Ruby's current implementation of Stein's gcd algorithm is only slightly faster than the

code posted on the wikepedia page, and over 2.5 times slower than the fastest implementation

in the benchmarks.

[jzakiya@localhost ~]$ ./gcdbenchmarks gcd between numbers in [1 and 2000] gcdwikipedia7fast32 : time = 99 gcdwikipedia4fast : time = 121 gcdFranke : time = 126 gcdwikipedia3fast : time = 134 gcdwikipedia2fastswap : time = 136 gcdwikipedia5fast : time = 139 gcdwikipedia7fast : time = 138 gcdwikipedia2fast : time = 136 gcdwikipedia6fastxchg : time = 144 gcdwikipedia2fastxchg : time = 156 gcd_iterative_mod : time = 210 gcd_recursive : time = 215 basicgcd : time = 211 rubygcd : time = 267 gcdwikipedia2 : time = 321 gcd between numbers in [1000000001 and 1000002000] gcdwikipedia7fast32 : time = 100 gcdwikipedia4fast : time = 121 gcdFranke : time = 126 gcdwikipedia3fast : time = 134 gcdwikipedia2fastswap : time = 136 gcdwikipedia5fast : time = 138 gcdwikipedia7fast : time = 138 gcdwikipedia2fast : time = 136 gcdwikipedia6fastxchg : time = 144 gcdwikipedia2fastxchg : time = 156 gcd_iterative_mod : time = 210 gcd_recursive : time = 215 basicgcd : time = 211 rubygcd : time = 269 gcdwikipedia2 : time = 323

This is Ruby's code per: https://github.com/ruby/ruby/blob/3abbaab1a7a97d18f481164c7dc48749b86d7f39/rational.c#L285-L307

which is basically the wikepedia implementation.
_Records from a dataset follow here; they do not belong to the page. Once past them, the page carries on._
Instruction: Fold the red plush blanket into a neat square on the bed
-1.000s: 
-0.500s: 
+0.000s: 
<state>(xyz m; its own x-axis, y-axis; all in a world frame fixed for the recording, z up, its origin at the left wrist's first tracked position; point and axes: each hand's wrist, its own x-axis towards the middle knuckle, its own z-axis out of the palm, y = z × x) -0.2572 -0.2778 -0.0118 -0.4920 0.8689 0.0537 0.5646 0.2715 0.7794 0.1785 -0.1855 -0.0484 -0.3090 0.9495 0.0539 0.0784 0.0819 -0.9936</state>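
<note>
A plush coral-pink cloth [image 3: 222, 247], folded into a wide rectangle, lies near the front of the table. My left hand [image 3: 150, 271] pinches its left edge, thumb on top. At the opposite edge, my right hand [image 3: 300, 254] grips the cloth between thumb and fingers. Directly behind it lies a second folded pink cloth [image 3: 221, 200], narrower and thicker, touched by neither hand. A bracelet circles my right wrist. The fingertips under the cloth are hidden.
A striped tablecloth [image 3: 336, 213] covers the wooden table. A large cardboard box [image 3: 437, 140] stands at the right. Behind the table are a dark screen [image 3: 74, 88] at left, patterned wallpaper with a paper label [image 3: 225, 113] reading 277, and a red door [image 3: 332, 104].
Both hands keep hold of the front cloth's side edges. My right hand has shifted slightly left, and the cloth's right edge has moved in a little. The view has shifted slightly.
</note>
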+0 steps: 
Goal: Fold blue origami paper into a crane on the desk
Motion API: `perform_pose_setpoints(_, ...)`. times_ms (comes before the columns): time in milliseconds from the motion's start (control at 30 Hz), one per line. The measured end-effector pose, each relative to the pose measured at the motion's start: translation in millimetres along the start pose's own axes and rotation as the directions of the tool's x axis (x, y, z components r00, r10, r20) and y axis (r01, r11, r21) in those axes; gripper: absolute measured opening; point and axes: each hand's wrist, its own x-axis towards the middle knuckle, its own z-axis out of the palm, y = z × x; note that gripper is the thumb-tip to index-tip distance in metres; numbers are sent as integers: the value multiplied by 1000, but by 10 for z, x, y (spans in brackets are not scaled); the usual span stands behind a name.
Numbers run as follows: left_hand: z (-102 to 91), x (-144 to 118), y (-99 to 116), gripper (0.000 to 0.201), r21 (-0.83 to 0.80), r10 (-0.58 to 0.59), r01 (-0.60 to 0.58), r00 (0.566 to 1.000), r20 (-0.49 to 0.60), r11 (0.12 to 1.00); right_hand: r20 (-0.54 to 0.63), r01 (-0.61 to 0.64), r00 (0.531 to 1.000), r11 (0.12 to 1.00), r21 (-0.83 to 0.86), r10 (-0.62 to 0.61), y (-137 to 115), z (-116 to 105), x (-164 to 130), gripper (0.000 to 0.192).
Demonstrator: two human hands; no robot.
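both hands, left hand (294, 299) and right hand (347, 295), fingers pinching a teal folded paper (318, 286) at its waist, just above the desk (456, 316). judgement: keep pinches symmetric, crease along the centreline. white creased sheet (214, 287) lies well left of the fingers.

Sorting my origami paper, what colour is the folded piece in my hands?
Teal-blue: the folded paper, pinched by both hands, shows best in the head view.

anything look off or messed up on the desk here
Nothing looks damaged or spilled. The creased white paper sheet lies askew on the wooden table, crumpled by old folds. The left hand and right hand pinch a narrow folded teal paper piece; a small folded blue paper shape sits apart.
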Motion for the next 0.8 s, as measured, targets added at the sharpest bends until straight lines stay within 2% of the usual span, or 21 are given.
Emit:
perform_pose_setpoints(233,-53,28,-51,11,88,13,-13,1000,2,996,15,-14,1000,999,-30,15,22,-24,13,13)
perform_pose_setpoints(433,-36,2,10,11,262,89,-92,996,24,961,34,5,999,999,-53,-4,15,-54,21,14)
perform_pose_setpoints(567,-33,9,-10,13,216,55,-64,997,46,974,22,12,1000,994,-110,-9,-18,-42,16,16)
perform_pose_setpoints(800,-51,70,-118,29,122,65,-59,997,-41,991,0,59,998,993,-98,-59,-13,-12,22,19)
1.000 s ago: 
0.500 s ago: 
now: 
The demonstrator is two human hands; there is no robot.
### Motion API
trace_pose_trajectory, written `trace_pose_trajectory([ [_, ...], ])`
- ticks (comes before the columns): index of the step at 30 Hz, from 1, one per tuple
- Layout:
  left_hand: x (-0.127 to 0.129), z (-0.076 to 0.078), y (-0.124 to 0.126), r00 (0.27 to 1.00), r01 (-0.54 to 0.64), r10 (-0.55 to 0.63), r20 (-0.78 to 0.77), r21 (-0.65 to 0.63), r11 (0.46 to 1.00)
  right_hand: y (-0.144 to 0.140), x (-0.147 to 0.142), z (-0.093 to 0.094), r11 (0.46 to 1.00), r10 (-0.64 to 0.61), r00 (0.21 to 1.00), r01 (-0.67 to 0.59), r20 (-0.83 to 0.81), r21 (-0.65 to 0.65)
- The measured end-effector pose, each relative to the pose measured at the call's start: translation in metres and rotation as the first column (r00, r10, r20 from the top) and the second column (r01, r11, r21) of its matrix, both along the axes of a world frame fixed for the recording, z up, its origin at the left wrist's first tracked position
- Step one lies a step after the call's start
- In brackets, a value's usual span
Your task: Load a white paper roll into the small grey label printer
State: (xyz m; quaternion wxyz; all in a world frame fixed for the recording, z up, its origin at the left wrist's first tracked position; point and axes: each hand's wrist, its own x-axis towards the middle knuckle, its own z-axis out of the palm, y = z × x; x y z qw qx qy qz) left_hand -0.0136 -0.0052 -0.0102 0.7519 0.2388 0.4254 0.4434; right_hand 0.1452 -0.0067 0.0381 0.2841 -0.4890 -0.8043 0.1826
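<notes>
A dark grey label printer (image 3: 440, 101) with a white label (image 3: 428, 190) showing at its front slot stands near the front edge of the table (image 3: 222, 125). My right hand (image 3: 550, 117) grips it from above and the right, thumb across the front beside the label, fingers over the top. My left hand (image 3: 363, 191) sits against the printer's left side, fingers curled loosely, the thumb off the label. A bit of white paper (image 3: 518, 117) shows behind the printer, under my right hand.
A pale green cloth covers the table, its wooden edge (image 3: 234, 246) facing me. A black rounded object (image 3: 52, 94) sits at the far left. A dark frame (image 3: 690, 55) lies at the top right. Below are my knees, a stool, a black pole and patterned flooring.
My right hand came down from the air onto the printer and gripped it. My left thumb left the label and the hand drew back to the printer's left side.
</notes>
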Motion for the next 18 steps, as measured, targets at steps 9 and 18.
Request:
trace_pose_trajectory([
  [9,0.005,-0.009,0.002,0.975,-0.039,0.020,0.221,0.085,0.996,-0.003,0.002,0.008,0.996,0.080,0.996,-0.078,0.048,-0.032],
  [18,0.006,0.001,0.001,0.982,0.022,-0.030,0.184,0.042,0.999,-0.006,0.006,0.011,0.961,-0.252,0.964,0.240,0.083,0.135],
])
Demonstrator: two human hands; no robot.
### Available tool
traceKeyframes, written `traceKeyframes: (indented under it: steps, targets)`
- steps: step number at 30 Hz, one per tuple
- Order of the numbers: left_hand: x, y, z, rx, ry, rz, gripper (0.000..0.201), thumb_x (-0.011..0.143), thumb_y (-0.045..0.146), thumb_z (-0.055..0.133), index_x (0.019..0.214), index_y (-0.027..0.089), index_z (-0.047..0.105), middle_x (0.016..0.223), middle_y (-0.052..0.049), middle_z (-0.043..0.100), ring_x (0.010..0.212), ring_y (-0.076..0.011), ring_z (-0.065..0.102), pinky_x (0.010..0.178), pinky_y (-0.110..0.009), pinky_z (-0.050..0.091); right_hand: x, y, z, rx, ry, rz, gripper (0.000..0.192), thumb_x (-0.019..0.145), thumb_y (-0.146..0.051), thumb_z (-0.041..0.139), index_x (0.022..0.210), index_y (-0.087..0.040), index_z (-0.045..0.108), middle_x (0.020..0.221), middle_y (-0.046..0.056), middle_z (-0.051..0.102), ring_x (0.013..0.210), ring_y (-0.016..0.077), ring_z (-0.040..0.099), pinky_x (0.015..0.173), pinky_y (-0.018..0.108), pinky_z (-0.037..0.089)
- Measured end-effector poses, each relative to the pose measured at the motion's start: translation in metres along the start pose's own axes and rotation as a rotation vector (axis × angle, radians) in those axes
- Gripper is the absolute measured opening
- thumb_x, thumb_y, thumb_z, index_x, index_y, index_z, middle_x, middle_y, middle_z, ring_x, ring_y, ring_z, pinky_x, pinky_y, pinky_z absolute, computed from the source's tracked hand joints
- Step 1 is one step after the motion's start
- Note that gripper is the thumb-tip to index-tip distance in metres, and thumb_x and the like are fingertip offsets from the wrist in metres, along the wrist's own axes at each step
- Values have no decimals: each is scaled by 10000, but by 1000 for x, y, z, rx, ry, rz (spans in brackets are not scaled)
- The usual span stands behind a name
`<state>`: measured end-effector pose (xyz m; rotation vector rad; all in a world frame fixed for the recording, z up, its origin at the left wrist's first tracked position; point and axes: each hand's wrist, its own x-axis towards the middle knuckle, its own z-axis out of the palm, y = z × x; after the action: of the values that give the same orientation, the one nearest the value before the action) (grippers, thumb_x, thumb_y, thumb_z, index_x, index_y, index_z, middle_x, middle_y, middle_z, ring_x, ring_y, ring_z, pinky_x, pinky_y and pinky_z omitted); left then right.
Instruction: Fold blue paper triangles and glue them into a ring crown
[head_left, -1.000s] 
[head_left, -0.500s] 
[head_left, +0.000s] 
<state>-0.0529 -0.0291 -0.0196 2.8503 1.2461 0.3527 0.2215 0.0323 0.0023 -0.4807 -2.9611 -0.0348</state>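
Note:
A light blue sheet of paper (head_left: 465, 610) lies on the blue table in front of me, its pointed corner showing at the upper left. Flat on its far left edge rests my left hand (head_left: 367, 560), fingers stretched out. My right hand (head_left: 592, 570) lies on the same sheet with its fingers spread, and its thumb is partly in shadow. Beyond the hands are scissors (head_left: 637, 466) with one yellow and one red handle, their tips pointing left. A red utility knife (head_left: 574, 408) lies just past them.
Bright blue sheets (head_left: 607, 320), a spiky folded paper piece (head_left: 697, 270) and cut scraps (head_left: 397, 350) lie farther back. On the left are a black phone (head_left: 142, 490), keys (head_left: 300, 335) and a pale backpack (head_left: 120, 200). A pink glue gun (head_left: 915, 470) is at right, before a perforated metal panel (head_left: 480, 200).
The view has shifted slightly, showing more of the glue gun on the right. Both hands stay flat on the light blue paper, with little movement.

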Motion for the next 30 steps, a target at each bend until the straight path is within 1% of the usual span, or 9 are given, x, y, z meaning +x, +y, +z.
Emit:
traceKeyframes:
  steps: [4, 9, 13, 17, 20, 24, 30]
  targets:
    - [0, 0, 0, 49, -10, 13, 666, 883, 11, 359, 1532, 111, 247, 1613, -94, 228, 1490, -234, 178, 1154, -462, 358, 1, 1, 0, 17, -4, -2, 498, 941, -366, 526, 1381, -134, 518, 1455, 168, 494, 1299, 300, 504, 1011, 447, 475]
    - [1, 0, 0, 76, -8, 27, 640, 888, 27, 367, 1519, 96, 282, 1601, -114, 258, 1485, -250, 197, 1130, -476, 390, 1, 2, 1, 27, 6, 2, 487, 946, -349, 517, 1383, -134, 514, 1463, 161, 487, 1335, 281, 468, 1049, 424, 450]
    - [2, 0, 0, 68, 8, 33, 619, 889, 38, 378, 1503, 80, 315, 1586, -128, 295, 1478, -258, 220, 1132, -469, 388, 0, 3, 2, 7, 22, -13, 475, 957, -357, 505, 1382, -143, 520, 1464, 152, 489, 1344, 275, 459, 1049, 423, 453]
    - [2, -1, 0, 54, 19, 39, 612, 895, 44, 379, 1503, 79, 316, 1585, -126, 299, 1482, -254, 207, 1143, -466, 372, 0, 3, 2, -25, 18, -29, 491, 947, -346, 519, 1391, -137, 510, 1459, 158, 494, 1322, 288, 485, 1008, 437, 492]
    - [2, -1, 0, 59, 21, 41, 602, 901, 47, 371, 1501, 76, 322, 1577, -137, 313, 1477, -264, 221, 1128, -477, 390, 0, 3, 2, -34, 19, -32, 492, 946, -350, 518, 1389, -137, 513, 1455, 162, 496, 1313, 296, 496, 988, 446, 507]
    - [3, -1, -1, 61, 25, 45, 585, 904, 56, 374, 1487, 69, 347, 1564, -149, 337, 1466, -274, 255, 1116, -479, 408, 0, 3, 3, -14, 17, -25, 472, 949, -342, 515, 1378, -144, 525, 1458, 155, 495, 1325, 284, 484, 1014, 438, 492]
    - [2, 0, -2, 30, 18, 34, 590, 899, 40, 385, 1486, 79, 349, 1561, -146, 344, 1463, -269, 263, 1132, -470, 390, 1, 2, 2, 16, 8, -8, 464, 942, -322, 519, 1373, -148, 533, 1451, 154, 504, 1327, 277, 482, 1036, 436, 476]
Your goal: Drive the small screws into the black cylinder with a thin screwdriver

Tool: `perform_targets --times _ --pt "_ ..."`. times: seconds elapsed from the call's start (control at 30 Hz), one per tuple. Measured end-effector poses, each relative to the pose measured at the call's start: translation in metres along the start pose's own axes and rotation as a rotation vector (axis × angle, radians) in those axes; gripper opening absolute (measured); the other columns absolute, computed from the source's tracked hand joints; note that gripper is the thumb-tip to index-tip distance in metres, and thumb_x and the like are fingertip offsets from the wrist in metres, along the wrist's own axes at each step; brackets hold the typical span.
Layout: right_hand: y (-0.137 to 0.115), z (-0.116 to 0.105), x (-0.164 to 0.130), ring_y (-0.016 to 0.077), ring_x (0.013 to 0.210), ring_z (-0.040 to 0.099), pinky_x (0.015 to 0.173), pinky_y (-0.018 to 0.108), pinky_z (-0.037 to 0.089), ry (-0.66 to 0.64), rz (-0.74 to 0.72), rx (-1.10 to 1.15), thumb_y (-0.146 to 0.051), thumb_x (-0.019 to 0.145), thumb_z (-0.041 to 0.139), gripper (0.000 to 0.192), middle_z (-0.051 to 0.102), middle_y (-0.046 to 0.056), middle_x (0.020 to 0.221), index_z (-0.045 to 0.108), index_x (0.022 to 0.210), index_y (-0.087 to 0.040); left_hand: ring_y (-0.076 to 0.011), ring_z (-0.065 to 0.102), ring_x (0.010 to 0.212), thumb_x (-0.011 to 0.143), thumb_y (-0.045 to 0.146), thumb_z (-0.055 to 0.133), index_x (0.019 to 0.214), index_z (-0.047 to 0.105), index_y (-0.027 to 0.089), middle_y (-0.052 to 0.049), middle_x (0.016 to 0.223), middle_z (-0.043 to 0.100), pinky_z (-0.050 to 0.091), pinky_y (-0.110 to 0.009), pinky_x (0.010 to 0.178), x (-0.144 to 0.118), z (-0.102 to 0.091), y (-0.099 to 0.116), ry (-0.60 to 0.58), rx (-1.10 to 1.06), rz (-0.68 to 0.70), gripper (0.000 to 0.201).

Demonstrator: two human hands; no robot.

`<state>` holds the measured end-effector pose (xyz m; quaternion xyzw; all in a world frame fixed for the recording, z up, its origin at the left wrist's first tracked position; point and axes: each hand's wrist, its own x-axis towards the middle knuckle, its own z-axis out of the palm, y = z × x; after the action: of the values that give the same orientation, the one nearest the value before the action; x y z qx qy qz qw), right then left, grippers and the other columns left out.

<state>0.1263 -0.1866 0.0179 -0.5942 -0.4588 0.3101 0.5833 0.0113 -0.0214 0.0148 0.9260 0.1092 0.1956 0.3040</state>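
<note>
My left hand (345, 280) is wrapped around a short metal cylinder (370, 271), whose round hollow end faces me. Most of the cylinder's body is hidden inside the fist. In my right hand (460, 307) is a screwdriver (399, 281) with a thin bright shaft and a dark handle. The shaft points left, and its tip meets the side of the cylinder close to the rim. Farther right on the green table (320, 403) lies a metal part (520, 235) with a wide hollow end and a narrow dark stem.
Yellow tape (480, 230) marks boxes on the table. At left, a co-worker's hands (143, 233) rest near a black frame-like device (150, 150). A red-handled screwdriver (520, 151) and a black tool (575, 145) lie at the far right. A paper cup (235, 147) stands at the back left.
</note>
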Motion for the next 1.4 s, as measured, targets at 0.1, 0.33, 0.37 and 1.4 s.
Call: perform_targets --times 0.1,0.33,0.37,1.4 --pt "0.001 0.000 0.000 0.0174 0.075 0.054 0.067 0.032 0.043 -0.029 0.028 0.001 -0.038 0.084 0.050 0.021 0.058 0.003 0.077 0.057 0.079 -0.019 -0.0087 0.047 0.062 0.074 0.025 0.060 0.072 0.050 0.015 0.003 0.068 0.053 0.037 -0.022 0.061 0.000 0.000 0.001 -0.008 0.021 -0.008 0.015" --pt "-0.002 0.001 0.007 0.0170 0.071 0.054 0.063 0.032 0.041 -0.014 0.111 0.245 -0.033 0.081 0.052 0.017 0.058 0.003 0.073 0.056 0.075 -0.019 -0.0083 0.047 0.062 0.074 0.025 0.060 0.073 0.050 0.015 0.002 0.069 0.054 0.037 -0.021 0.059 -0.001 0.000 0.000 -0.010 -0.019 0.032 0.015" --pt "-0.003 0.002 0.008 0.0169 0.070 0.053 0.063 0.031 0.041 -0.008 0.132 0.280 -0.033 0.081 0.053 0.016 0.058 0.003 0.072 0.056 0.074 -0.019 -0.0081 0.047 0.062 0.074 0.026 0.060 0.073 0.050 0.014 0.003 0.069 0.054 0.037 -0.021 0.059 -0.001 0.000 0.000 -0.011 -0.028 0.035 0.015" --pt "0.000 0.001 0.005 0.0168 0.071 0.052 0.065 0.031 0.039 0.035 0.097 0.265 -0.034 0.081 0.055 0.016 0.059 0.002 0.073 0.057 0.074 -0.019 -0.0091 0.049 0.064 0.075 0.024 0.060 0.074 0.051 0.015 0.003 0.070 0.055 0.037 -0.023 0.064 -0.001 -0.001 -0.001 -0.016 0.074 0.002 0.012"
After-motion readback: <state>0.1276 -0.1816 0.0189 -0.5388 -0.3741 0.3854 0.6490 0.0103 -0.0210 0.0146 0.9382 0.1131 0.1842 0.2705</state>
inline static long i_gcd(long x, long y) { unsigned long u, v, t; int shift; if (x < 0) x = -x; if (y < 0) y = -y; if (x == 0) return y; if (y == 0) return x; u = (unsigned long)x; v = (unsigned long)y; for (shift = 0; ((u | v) & 1) == 0; ++shift) { u >>= 1; v >>= 1; } while ((u & 1) == 0) u >>= 1; do { while ((v & 1) == 0) v >>= 1; if (u > v) { t = v; v = u; u = t; } v = v - u; } while (v != 0); return (long)(u << shift); }

This is the fastest implementation from the benchmarks. (I originally, wrongly, cited

the implementation in the article, which is 4|5th fastest in benchmarks, but

still almost 2x faster than the Ruby implementation.)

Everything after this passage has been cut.